HITECH Act – Making Health Accessible
HITECH is the acronym for Health Information Technology for Economic and Clinical Health. On the…
HITECH is the acronym for Health Information Technology for Economic and Clinical Health. On the 17th of February, 2009, the American President Barack Obama had approved a $789 billion economic stimulus package into the law, formally termed as the American Recovery and Reinvestment Act, or ARRA. HITECH provides $19.2 billion in stimulus money to health care institutions and individual physicians who manifest a meaningful use of the Electronic Health Record technology.
A study reveals that merely 4 out of 10 doctors in practice are using the Electronic Health Record technology. But if we talk of the ones who are bringing the iconic technology into meaningful use in its full potential, the score is even lower, 2 out of those 4 who are using this technology. The main motive of HITECH Act is to encourage at least 90% of world’s total doctors to implement the Electronic Medical Record technology in their work-field, instead of spending half of their time in paperwork.
Using paper information means a direct rise in the risk of an unlawful access owing to several human factor risks.
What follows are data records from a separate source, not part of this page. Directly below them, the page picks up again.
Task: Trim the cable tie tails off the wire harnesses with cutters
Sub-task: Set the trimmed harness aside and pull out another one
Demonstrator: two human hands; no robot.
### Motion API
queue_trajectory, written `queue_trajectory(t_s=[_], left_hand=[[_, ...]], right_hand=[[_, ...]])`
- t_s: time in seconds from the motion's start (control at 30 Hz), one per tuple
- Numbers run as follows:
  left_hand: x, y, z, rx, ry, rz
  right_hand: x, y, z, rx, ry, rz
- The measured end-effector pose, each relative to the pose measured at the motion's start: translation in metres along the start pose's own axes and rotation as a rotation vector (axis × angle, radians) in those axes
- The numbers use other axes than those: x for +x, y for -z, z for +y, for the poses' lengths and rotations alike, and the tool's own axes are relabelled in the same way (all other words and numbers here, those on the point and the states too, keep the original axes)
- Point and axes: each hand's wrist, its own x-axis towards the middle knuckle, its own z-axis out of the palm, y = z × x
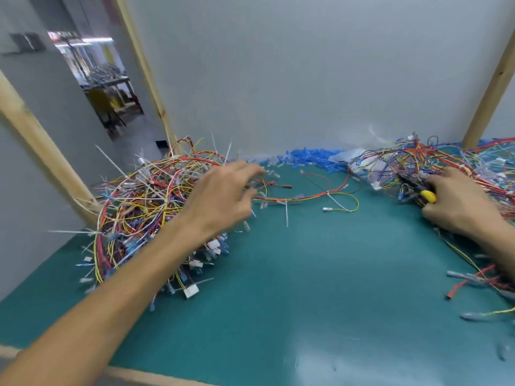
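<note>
Wire harnesses (145, 201) bristling with white tails lie heaped at the left of the tabletop (306, 274), probably untrimmed stock, so the left grip (223, 196), fingers spread and empty, reaches past them toward a loose harness (306, 197) while the right grip (457, 207) holds yellow-handled cutters (427, 196) ready against the right heap (418, 162).

On the desk (306, 274) the left heap of wire harnesses (145, 207) and the right heap (418, 162) lie well apart, a single harness (315, 195) stretched between them, with loose small sleeves (306, 157) behind it along the back wall (306, 65).
</note>
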Motion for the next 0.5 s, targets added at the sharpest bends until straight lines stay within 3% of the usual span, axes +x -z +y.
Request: queue_trajectory(t_s=[0.07,0.1,0.23,0.3,0.43,0.5], left_hand=[[0.023,0.012,-0.029,0.201,0.075,0.087],[0.035,0.017,-0.044,0.32,0.123,0.045],[0.056,0.023,-0.069,0.668,0.259,-0.374],[0.058,0.014,-0.062,0.778,0.181,-0.431],[0.053,-0.023,-0.026,0.606,-0.148,-0.253],[0.048,-0.052,-0.011,0.534,-0.199,-0.387]], right_hand=[[-0.002,0.001,-0.002,0.012,-0.006,0.006],[-0.003,0.001,-0.003,0.012,-0.006,0.011],[-0.007,0.004,-0.006,0.011,-0.006,0.025],[-0.007,0.004,-0.006,0.01,-0.018,0.027],[-0.007,0.003,-0.005,0.018,-0.013,0.029],[-0.009,0.003,-0.006,0.017,-0.016,0.028]])
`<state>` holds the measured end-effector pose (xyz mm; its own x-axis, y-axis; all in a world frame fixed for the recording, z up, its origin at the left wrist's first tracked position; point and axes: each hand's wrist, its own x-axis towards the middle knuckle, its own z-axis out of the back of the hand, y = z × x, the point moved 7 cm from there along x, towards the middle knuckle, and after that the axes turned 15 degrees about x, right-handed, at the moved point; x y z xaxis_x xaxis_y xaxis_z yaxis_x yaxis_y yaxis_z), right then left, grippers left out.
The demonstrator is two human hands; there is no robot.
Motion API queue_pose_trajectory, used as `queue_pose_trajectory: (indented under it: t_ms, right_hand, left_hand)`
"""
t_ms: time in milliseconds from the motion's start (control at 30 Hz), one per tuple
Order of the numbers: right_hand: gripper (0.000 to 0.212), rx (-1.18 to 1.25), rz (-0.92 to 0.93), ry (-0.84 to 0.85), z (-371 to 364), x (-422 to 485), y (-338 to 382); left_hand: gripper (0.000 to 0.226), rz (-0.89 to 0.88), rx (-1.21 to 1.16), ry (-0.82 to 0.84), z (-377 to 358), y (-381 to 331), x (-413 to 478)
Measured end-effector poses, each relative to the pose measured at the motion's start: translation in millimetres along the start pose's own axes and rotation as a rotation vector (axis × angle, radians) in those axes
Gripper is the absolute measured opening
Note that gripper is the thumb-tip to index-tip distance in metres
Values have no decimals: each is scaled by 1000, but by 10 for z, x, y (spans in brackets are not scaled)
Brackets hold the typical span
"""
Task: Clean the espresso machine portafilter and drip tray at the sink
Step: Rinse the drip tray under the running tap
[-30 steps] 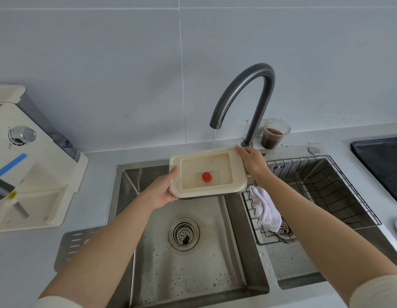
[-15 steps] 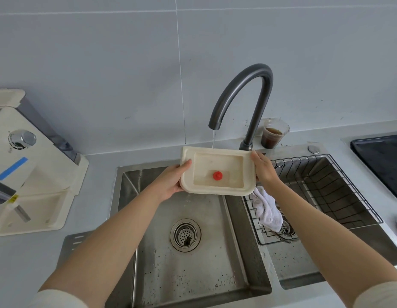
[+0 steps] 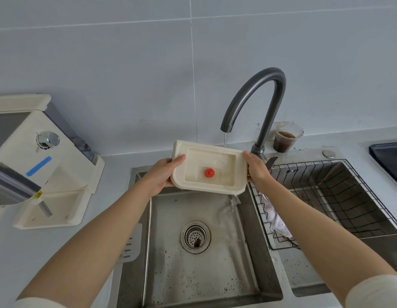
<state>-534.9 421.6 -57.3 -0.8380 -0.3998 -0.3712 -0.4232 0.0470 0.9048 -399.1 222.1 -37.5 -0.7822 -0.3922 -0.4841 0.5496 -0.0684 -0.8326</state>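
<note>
drip tray [image 3: 209,167] now tipped right, water spilling | left hand [image 3: 164,175], right hand [image 3: 257,171] grip closed on ends

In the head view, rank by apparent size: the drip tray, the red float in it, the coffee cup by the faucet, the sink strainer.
1. drip tray
2. sink strainer and coffee cup: look alike, and distance from the camera differs, so unranked
3. red float
</note>
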Motion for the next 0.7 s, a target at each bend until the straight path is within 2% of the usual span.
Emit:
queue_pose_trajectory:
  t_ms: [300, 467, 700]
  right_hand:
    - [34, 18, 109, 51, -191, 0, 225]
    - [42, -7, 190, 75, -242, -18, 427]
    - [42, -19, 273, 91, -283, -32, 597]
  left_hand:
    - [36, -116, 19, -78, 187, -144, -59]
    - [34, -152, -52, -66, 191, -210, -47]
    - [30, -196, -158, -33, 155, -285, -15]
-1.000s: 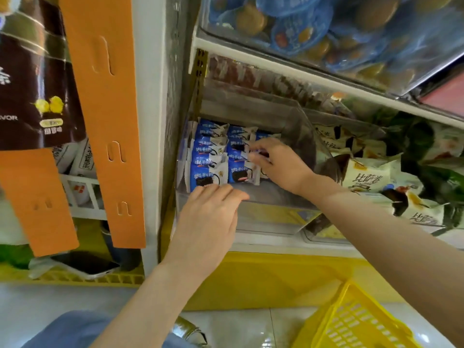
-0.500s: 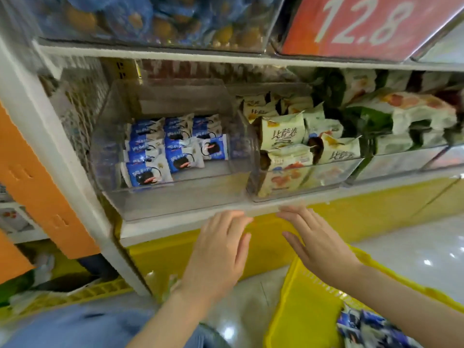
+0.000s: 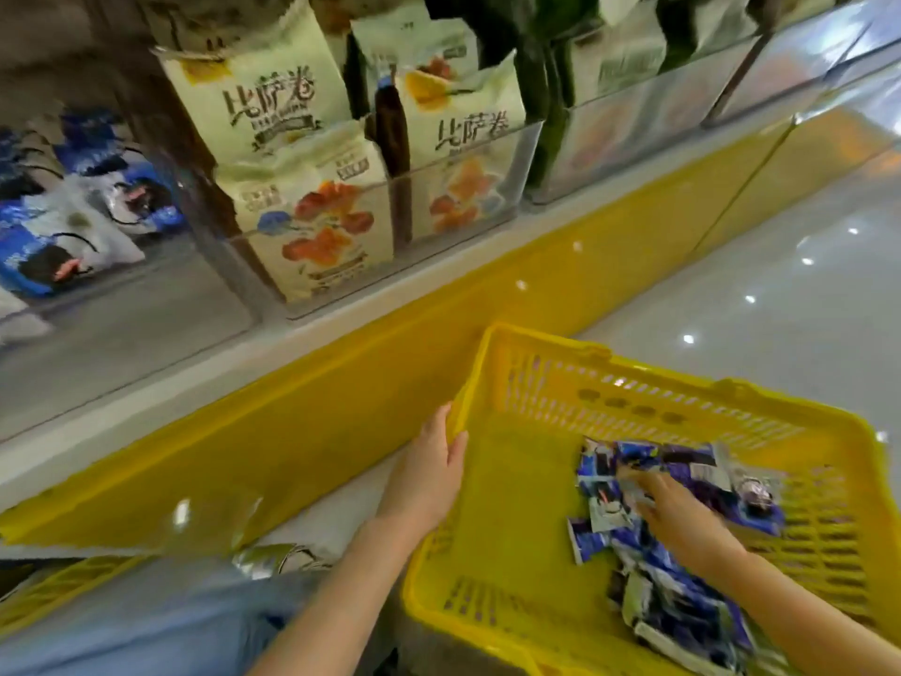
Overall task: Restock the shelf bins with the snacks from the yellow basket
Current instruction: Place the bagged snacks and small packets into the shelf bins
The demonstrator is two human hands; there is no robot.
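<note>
**Person, head view.** Left hand and right hand: fingers bare, each forearm uncovered as far as the lower edge of the view. Left of the yellow basket: a plain light blue garment, smooth and unpatterned, over the leg; its kind cannot be told.

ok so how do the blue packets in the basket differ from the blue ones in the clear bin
The basket packets lie jumbled in a heap in the yellow basket; the bin packets lean in rows in the clear bin. The right hand touches the basket packets; nothing touches the bin packets. Both have blue and white wrappers.
</note>
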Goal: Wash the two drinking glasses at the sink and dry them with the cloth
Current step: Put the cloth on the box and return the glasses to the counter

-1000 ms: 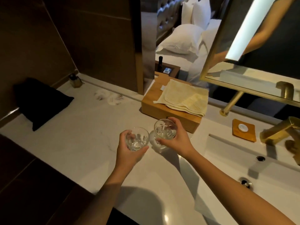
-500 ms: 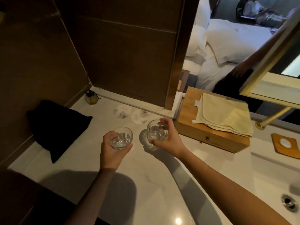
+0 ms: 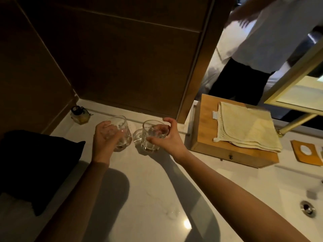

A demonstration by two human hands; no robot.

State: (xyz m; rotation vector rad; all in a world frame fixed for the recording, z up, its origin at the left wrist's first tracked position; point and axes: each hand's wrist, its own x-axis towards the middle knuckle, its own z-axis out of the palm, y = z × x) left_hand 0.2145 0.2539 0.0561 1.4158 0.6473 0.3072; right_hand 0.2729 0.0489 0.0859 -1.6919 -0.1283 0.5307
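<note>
Dim warm light, glare spot on countertop [image 3: 187, 224], wide-angle edge distortion.

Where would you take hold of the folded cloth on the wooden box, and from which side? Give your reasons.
Pinch the cloth at its near edge, coming from the front of the wooden box it lies flat on. The stacked layers show along that edge, so a pinch there will likely lift all the folds together rather than peeling off only the top one.

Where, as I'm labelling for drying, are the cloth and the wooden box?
cloth [image 3: 248, 127]: head view, middle of its folded top.
wooden box [image 3: 207, 126]: head view, bare lid left of the cloth.
</note>
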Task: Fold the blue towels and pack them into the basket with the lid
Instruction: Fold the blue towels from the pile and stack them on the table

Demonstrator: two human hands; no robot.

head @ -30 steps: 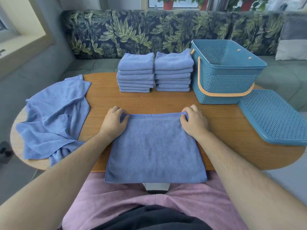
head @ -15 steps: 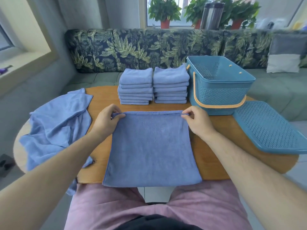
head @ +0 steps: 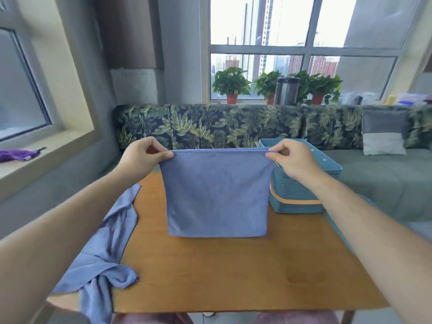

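Above the wooden table (head: 233,272), the blue towel (head: 216,192) hangs flat, its top corners pinched by the left hand (head: 142,160) and right hand (head: 292,159); behind it, right, stands the basket (head: 301,195)

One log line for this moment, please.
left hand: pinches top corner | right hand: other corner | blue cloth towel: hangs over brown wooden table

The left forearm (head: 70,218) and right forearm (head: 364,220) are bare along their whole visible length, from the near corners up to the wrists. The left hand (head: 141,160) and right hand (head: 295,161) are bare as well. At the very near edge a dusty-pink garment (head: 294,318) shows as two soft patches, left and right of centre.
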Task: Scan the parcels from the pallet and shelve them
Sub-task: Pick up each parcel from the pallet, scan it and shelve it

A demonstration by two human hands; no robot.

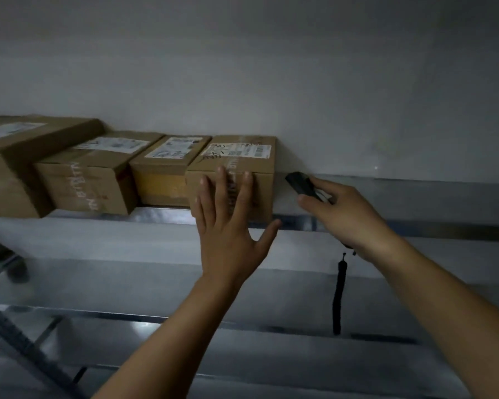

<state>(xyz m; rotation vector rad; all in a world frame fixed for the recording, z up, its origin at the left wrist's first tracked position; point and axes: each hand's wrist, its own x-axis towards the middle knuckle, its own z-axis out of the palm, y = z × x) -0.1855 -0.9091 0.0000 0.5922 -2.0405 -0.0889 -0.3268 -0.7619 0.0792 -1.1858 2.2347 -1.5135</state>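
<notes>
Shelving step. My left hand (228, 226) flat, fingers (222, 180) spread straight on front face of parcel (264, 191), right end of row at shelf (386, 226) front edge. Right hand (349, 217) grips scanner (300, 182), just beside parcel. Next, likely: push parcel deeper, square it up.

Dim light — plain white wall (300, 67) behind grey metal shelving (415, 203)
</notes>
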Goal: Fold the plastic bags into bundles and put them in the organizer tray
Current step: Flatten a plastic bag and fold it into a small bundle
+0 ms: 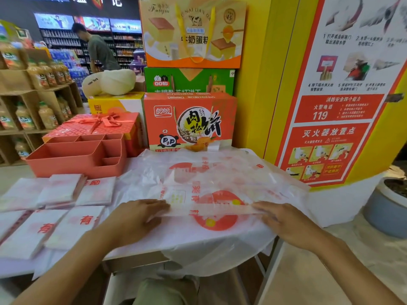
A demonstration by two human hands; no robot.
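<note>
Lower centre, the left hand (141, 216) and right hand (284, 221) press flat-fingered on the bag (220, 179): thin, slippery, probably springy, best held along its folded edge.

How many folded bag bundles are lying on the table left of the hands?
6 bundles visible: far row, in front of the organizer tray, left, middle, right; near row, left, middle, right. The far middle one looks stacked, so more may be hidden.

Bundles (19, 234) at the bench's (136, 259) left end run off-frame; the draped plastic bag (220, 179) hides its front-right corner.
</note>
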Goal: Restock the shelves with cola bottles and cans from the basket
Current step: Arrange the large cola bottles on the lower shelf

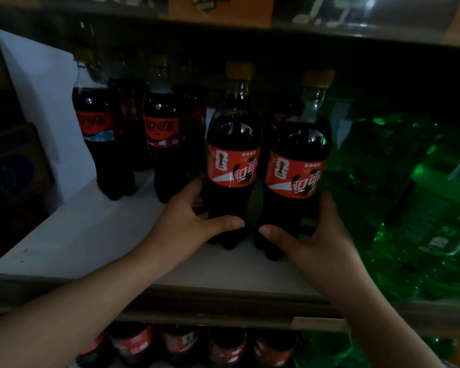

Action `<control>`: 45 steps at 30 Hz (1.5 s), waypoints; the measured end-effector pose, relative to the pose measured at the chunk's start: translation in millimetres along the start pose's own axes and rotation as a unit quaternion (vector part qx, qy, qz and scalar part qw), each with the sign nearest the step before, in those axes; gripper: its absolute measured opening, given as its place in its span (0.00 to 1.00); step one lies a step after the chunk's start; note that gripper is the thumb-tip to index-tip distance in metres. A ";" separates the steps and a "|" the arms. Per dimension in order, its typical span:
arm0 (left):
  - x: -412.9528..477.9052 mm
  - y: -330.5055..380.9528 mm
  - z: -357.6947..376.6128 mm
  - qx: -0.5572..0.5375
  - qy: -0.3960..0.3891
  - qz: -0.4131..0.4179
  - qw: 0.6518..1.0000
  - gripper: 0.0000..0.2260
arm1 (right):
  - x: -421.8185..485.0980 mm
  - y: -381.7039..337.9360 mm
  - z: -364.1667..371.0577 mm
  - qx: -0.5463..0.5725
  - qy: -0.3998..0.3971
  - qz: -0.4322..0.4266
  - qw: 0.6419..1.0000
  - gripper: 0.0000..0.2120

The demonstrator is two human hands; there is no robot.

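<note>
Lighting: dim overall, underexposed. Brightest zones: white shelf board (96,229) and pale side panel (41,83) at left. Back of shelf: near-black, detail lost. Highlights: small specular glints on shoulders of the two front cola bottles (233,155); vivid green glow on the green bottles (409,181) at right. Blur: upper shelf edge (223,22) and lower row of bottles (183,343) soft. Distortion: wide-angle bowing at frame edges.
</note>
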State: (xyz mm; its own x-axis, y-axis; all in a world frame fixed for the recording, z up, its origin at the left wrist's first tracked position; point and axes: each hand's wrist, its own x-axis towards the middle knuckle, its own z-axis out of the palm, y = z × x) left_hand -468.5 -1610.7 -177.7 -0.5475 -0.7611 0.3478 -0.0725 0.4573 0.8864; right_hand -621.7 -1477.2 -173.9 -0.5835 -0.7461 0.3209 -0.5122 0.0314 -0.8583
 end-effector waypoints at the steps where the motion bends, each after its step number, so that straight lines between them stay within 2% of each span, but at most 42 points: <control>1: -0.4 -1.0 -1.8 0.004 -0.002 -0.001 1.000 0.31 | -0.3 1.7 -0.7 0.011 -0.019 0.010 1.000 0.30; 3: -2.1 -0.9 -2.5 0.008 -0.002 0.000 1.000 0.31 | -0.6 7.1 -0.9 0.020 -0.034 0.028 0.999 0.25; 5: -3.5 0.6 -0.3 0.006 0.005 0.002 1.000 0.28 | -0.1 7.8 0.8 0.002 -0.015 0.027 1.000 0.24; 10: 4.5 1.6 5.4 0.012 0.010 -0.014 1.000 0.26 | 12.8 2.6 2.8 -0.051 0.013 0.016 0.998 0.26; 15: 27.2 -4.8 12.7 0.026 0.020 -0.019 0.999 0.20 | 40.0 7.4 1.8 -0.058 0.032 0.049 0.997 0.26; 23: 56.0 -12.6 16.1 -0.017 0.012 -0.057 0.998 0.23 | 76.3 19.2 6.8 -0.034 0.042 0.074 0.996 0.24; 28: 60.6 -16.5 17.3 0.006 -0.012 -0.021 1.000 0.22 | 85.5 21.2 11.0 -0.028 0.034 0.075 0.996 0.24; 37: 57.4 -34.2 19.2 0.033 0.019 0.031 0.999 0.21 | 84.4 30.1 14.4 0.033 0.041 0.054 0.997 0.25; 41: 55.1 -35.5 19.5 0.028 0.019 0.005 0.999 0.28 | 84.9 32.8 16.3 0.052 0.041 0.055 0.996 0.26; 45: 57.1 -40.9 20.7 -0.004 0.031 -0.021 0.999 0.27 | 85.4 32.2 15.6 0.034 0.037 0.067 0.997 0.28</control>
State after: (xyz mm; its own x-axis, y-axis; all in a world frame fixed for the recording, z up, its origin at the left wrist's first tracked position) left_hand -514.1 -1663.3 -200.4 -0.4920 -0.8064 0.3282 -0.0881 0.4212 0.9027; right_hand -678.2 -1550.4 -180.4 -0.6895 -0.6876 0.2276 -0.3846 0.0813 -0.9195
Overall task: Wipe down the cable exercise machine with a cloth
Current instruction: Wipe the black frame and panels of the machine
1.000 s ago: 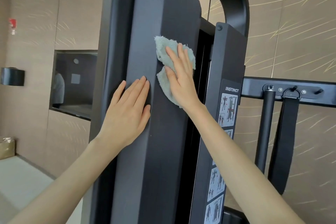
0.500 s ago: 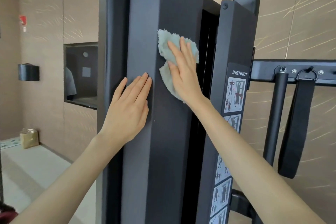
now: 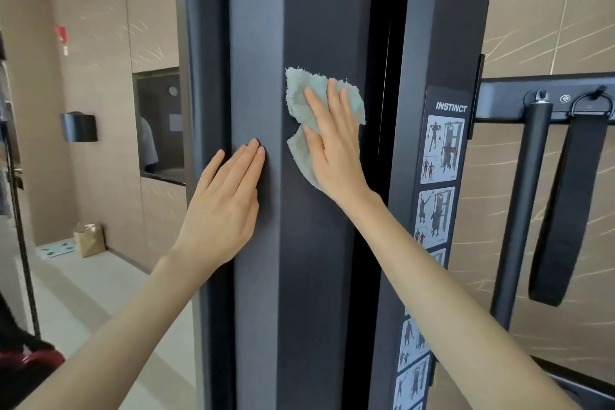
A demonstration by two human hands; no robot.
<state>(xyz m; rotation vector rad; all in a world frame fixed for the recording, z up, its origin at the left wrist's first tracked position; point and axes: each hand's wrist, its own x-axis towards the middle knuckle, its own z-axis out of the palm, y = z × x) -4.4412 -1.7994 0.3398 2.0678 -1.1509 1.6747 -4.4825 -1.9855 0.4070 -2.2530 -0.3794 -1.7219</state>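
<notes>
two bare hands are laid on the machine (image 3: 316, 10), whose dark upright column (image 3: 309, 276) fills the middle of the view. at far left a black fixture (image 3: 79, 127) is mounted on the tan wall (image 3: 33, 110), and a brown paper bag (image 3: 89, 240) is set on the floor (image 3: 100, 293) below it. the left hand (image 3: 221, 210) is pressed flat on the column's left facet, fingers straight and together, nothing held. just beside it, on the right facet, a pale green cloth (image 3: 296, 93) is pinned against the column under the right hand (image 3: 336, 156), whose fingers are laid straight and slightly spread over the crumpled fabric, not curled round it. further right, a sticker (image 3: 441, 150) headed "instinct", with exercise figures, is seen on a second post (image 3: 442, 27). beyond it a black bar (image 3: 522, 210) and a black strap (image 3: 565, 210) are hung from a horizontal rail (image 3: 499, 100).
</notes>
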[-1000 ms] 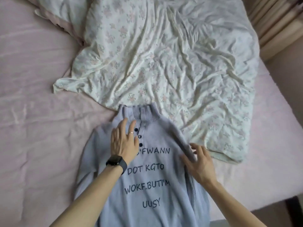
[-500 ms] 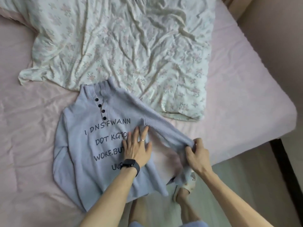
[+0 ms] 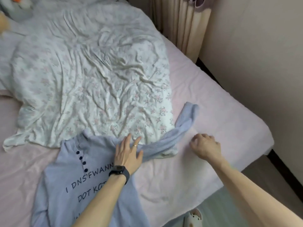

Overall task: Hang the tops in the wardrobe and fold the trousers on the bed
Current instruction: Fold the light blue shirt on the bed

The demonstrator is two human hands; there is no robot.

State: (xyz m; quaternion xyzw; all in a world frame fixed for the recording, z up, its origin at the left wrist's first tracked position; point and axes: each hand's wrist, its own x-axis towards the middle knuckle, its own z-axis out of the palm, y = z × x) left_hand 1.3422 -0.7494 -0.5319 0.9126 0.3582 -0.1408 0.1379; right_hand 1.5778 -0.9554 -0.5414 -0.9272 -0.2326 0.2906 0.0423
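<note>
On a smooth pink bed (image 3: 213, 104), below one crumpled floral duvet (image 3: 90, 79), a lilac ribbed-knit top (image 3: 65, 177) with four dark round buttons (image 3: 81, 158) lies face up. Your left hand (image 3: 127, 154), fingers spread flat, presses its shoulder; one long sleeve (image 3: 164, 143) stretches rightward. Your right hand (image 3: 205, 147) is just beside the sleeve, fingers loosely curled, holding nothing.

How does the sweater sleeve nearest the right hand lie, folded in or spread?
Spread: the sleeve stretches sideways from the sweater across the pink sheet.
</note>
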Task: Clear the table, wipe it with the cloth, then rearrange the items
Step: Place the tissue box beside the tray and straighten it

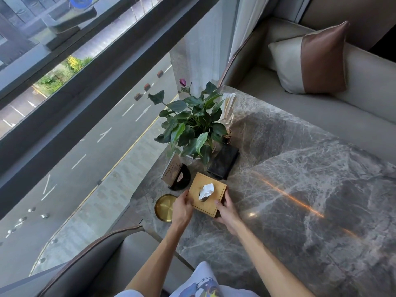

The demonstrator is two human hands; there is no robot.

Naming a few, they are:
Leaving the papers on a desk
Leaving the information on a printer or facsimile
Leaving the information somewhere in the open where it can be a victim of some unlawful intentions
Leaving the papers in cabinets or drawers, and forgetting to lock those
Spilling out a patient’s medical information if working on a shared work-station
Not being damaged completely, owing to some working disorders in the dumpster, or any other factor
The main five impacts of following HITECH Act would be:
Fall in the occurrence of medical errors
Rise in the quality of health care
Fall in the medical costs
Rise in security and confidentiality of the patient
More lives would be saved
This Act of the American Recovery and Reinvestment Act imposes more rigorous regulative prerequisites under the privacy and security rules of HIPAA, Health Insurance Portability and Accountability Act of 1996. Besides, this Act has increased the civil penalties for violating the HIPAA rules. HITECH Act provides sponsorship for hospitals and physicians for the implementation of Electronic Health Record technology, and is required to notify the patients of a security or privacy breach. This wide spectrum of the requirements calls for abidance by the medical units covered in the Act.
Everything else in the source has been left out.